Willo Brock, diagnostic nonprofit FIND's director of external affairs, said while there was an "enormous amount of money" that was fed into diagnostics from private and government sources during the height of the pandemic, that funding funnel has significantly dried up recently. The industry has "seen massive investment and interest" with everyone "understanding how essential the role of diagnostics is in the healthcare system much more than … before COVID-19," he said, but as COVID-19 rates have declined, governments are reprioritizing their funding.
That change is disheartening, Brock said. A year ago, he thought it was "almost impossible" to go back to the situation before the pandemic where investments were scarce, but some governments' healthcare R&D budgets have been cut to the levels of 2019 and before.
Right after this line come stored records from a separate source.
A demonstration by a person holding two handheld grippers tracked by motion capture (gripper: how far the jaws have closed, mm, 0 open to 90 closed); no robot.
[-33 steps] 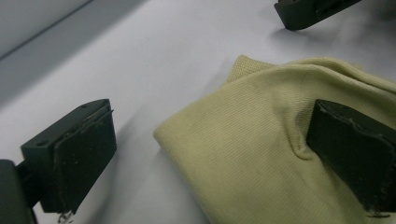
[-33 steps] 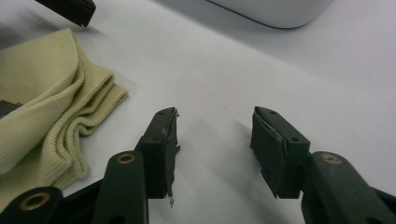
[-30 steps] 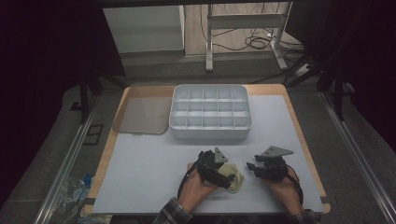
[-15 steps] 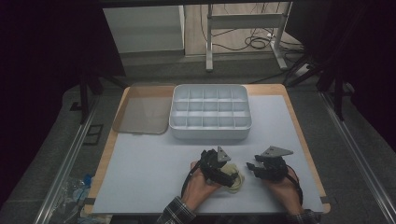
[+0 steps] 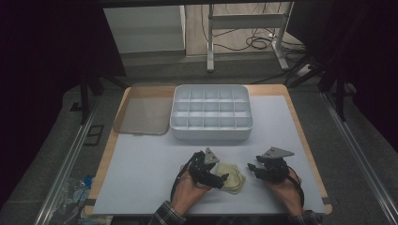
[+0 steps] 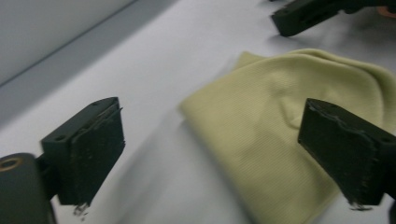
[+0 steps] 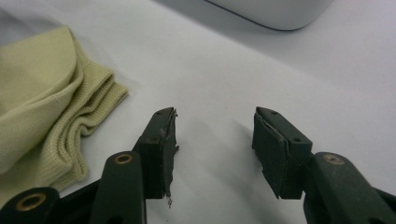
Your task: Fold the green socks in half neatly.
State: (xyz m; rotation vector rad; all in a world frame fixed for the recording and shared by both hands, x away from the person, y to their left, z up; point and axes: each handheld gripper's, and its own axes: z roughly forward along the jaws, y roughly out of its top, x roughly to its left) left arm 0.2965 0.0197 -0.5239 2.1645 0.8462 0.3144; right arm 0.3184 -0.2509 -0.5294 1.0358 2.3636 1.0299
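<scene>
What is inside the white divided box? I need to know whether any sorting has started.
The compartments of the white divided box that face the high view look bare. The floors of the nearest row are partly hidden behind its front wall.

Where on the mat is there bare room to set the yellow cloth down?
Free: the mat left of the left tool, below the lid; also right of the divided tray. Crowded: the near middle, where the cloth lies between both tools.
</scene>
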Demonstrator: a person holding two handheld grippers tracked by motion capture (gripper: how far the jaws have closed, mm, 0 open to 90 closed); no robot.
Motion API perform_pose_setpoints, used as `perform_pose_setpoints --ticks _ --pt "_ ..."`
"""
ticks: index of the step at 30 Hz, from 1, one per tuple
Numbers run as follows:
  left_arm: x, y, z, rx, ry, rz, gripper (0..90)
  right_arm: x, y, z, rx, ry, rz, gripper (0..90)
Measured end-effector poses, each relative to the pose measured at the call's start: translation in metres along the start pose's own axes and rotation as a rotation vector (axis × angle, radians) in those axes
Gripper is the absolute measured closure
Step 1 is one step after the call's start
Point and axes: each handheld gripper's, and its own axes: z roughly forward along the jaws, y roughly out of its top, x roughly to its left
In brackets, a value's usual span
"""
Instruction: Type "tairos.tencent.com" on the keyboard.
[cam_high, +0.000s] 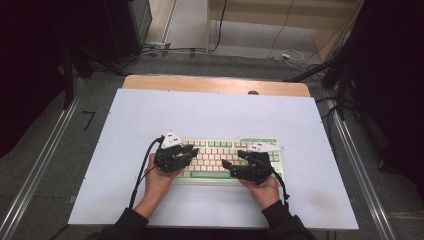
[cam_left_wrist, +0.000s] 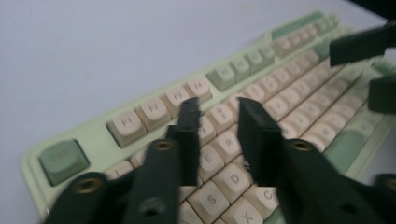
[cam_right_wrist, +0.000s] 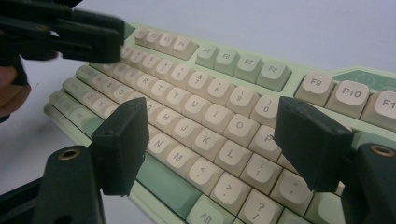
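A pale green keyboard (cam_high: 220, 146) with cream keys lies on the white table (cam_high: 200, 110), toward its near side. My left gripper (cam_high: 194, 151) hovers over the keyboard's left half, above the E, R and D keys (cam_left_wrist: 229, 142). Its jaws stand a narrow gap apart with nothing between them (cam_left_wrist: 218, 121). My right gripper (cam_high: 232, 158) hangs over the right half, jaws wide open above the J, K and L rows (cam_right_wrist: 217, 140). Each gripper shows in the other's view: the right gripper (cam_left_wrist: 369, 70) and the left gripper (cam_right_wrist: 112, 44).
The table's wooden far edge (cam_high: 215, 84) shows beyond the white top. Metal rails (cam_high: 40, 165) run along both sides of the table. Cables (cam_high: 200, 50) lie on the floor behind it.
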Motion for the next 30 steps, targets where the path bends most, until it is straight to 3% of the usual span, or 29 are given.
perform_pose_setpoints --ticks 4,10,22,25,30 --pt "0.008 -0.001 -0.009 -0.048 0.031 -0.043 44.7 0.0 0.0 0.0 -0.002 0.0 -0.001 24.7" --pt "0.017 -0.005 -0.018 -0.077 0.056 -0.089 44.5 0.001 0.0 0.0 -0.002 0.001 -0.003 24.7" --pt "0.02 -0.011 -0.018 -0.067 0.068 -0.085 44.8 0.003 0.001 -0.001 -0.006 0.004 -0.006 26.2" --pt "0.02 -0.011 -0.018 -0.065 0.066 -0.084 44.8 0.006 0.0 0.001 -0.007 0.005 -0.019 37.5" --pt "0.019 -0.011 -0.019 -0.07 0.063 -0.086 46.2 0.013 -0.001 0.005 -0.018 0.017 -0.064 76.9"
Those cuts are widespread in the healthcare space, but for a diagnostics market that already sees such a small piece of the healthcare investment pie, the decrease can have a significant impact. When it comes to the government, "we see a situation that's not a whole lot better financially, investment speaking, than it was before."
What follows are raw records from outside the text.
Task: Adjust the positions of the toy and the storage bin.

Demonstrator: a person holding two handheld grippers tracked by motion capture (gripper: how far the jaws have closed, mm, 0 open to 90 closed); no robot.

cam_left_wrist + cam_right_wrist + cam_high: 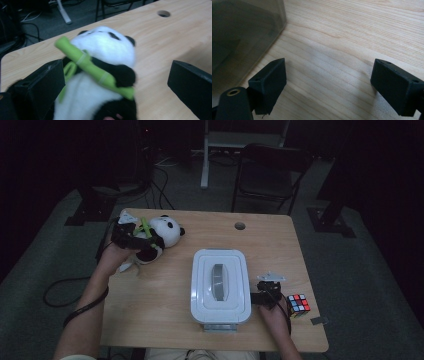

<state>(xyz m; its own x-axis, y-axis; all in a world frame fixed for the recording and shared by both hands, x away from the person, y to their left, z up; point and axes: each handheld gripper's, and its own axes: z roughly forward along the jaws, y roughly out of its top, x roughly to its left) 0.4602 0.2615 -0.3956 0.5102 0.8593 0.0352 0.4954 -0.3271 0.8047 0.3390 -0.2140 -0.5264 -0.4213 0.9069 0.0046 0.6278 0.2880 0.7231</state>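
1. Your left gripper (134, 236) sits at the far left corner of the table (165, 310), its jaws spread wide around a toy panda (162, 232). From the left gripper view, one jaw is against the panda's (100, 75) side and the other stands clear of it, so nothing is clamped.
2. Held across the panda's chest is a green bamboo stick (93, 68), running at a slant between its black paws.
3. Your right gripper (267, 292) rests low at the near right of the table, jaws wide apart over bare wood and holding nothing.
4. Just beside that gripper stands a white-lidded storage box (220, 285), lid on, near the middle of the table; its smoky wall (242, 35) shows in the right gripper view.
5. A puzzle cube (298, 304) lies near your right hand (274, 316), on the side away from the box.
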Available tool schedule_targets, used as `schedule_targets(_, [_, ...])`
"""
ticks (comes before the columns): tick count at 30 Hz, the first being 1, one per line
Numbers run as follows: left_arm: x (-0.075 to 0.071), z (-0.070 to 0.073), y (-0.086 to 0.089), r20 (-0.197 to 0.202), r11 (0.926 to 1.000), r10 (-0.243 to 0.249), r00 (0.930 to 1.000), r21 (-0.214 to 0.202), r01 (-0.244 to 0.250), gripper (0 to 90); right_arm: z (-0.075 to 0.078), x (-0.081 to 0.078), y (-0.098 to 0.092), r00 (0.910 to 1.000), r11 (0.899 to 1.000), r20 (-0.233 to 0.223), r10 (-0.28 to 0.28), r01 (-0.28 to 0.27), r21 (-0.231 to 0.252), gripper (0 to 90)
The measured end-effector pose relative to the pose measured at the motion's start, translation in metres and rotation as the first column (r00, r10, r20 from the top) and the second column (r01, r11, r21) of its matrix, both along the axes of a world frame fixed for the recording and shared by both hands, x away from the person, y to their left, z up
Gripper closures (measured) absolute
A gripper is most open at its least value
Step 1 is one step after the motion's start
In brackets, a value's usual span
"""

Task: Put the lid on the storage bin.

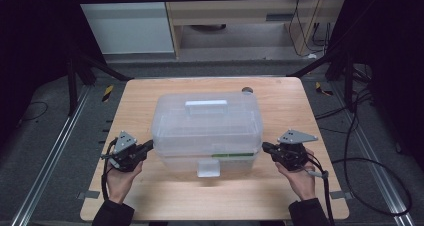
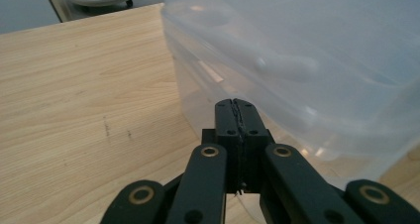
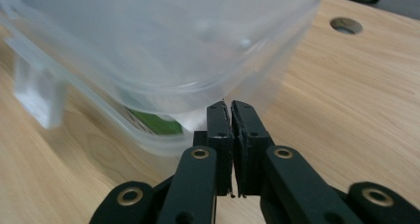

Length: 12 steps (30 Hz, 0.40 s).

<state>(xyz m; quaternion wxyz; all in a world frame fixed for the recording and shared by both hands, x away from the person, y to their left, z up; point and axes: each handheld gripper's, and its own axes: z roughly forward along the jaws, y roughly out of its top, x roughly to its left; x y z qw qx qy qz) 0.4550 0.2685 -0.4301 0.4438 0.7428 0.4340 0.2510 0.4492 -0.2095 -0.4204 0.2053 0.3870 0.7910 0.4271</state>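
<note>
the left gripper [image 1: 148, 147] sits at the left end of the clear plastic box [image 1: 207, 131], its jaws pressed together with nothing between them; in the left gripper view the closed tips [image 2: 236, 105] rest right against the box wall [image 2: 297, 70], just under the lid's rim. the box stands in the middle of the wooden table [image 1: 150, 196], lid on, a handle [image 1: 206, 106] on top and a front latch [image 1: 208, 168] hanging down toward the person. something green [image 1: 232, 155] lies inside along the front right.

the right gripper [image 1: 266, 148] mirrors it at the right end, jaws likewise together and empty; in the right gripper view its tips [image 3: 231, 106] tuck beneath the overhanging rim [image 3: 163, 90], close to the green thing [image 3: 156, 124].

the work looks like handling the box from both ends with closed tips. to do it well, both tips should catch under the rim at the same height, and both hands should move together so the box stays level. uneven pushing would probably twist it or let it slip on the smooth wood.

no brand, label or readable writing shows on the box, the grippers or the table.
</note>
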Motion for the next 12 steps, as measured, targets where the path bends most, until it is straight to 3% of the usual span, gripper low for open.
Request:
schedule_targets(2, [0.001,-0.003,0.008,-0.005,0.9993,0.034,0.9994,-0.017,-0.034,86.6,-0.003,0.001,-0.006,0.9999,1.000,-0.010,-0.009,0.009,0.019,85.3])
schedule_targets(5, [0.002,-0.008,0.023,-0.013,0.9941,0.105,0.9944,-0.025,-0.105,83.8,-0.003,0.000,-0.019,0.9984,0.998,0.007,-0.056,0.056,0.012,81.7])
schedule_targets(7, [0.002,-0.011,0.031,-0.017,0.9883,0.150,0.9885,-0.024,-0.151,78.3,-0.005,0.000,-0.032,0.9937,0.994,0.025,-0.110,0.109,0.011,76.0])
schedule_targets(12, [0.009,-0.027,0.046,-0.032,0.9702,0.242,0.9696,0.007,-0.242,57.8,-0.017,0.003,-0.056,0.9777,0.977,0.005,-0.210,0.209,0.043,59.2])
Some governments are more proactive and willing to invest than others, but diagnostics are "often not the highest priority. Everyone hopes for the golden bullet of a vaccine," he added. Although the pandemic opened people's eyes to the role that diagnostics play in healthcare, there is still an overemphasis on vaccines. "If people get to choose … a vast majority of governments … will gamble on a vaccine."
Current strategies
Glorikian, the life sciences consultant, noted that the pandemic highlighted the importance of diagnostics and that there are opportunities available to invest, particularly from a federal perspective, but that on the private side, investment may have pulled back in recent months because "everybody wants to sort of understand where the economy is going" and investors can be more selective about where they put their money to work.
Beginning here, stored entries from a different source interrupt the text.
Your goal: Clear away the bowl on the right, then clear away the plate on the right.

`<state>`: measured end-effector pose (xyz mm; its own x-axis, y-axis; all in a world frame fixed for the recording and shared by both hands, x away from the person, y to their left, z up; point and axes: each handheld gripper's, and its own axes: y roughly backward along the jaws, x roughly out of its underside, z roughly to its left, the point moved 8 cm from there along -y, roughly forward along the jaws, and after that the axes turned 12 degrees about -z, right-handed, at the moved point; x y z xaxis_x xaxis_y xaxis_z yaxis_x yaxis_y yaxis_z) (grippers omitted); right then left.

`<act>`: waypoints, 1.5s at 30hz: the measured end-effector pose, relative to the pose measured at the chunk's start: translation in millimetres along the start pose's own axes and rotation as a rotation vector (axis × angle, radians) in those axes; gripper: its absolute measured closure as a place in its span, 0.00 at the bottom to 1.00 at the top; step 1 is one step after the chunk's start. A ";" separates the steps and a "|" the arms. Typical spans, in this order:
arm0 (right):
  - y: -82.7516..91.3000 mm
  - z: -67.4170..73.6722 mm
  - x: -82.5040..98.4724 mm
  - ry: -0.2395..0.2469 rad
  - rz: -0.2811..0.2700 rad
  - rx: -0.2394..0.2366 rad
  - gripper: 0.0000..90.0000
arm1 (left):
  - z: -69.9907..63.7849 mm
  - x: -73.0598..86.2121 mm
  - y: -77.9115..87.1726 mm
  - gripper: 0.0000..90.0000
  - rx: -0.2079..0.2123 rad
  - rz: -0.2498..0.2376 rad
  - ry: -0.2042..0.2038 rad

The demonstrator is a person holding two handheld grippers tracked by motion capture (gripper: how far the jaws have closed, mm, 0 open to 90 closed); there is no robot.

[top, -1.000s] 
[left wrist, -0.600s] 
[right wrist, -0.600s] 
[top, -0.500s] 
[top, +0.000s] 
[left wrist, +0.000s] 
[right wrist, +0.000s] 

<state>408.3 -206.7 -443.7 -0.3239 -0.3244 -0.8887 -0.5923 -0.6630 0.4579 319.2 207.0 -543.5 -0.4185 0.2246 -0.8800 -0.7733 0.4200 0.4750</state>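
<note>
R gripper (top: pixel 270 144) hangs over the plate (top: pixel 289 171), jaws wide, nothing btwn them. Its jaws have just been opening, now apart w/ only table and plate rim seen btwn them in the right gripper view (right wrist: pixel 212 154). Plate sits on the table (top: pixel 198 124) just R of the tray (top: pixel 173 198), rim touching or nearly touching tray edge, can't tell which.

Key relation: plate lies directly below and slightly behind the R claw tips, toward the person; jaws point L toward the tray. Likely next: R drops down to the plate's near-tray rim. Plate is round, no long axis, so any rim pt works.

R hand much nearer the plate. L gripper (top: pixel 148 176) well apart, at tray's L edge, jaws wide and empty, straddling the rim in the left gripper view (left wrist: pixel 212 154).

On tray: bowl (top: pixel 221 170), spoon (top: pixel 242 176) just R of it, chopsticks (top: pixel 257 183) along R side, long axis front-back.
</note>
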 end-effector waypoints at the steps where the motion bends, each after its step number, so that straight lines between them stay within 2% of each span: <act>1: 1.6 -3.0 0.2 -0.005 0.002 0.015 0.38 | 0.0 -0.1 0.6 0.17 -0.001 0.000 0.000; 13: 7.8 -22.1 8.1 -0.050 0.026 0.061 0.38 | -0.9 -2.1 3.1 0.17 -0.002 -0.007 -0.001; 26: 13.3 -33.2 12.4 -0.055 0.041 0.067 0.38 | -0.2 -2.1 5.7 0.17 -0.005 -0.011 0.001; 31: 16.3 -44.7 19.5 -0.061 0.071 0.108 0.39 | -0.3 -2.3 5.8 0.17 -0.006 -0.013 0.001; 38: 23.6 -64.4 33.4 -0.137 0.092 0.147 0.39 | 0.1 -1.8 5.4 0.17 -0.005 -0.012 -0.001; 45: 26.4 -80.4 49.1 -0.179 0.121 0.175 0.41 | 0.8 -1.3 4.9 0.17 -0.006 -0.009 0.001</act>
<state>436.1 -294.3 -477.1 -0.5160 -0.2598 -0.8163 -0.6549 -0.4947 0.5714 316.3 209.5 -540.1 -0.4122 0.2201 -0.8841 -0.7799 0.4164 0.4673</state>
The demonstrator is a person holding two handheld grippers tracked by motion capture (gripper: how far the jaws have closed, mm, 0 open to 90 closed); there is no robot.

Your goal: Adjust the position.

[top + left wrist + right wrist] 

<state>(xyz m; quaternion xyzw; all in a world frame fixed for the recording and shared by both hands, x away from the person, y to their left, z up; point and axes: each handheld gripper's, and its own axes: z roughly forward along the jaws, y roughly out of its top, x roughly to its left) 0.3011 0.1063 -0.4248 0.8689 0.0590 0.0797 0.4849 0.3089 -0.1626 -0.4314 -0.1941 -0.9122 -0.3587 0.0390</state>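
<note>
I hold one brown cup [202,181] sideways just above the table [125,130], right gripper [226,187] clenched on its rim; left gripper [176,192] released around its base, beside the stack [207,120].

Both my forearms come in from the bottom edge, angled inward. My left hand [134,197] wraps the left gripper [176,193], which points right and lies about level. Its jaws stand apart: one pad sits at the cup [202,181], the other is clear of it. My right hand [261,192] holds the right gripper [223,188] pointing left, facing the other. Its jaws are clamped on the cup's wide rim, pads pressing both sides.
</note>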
According to Mark Massaro, an analyst with BTIG, the IPO market is "pretty much shut" and the number of financings this year has materially declined. In the past year, almost every company in the space has pursued the "growth at any cost" strategy, but that mindset has "come to a screeching halt," he said. With rising interest rates, that strategy doesn't work, so companies are now "narrowing their focus on projects," initiating layoffs, minimizing acquisitions, and engaging in other cost-cutting measures.
The new investor mandate is a focus on profitability, although most investors know that companies "cannot make that pivot overnight," he said. There is a "bit of a leash," but at the bare minimum investors are asking for profitability targets and goals. "It may not be feasible for a company to achieve profitability in 2023, but boy they better have a path and know how they're going to get there and roughly when they're going to get there," he said.
Despite the changes, Massaro said he's cautiously optimistic about 2023. In the second half of the year, depending on whether interest rates go down and inflation gets under control, he hopes to see a pickup in investor sentiment in the space.
And in his view, many firms are better off now than when they started 2022, particularly in terms of reaching milestones, reimbursement decisions, and general momentum — that's just not being reflected in stock prices, he said, which is a stock market phenomenon rather than an industry one.
"The innovation we've seen in the diagnostics and life sciences tools space has continued to accelerate," he said.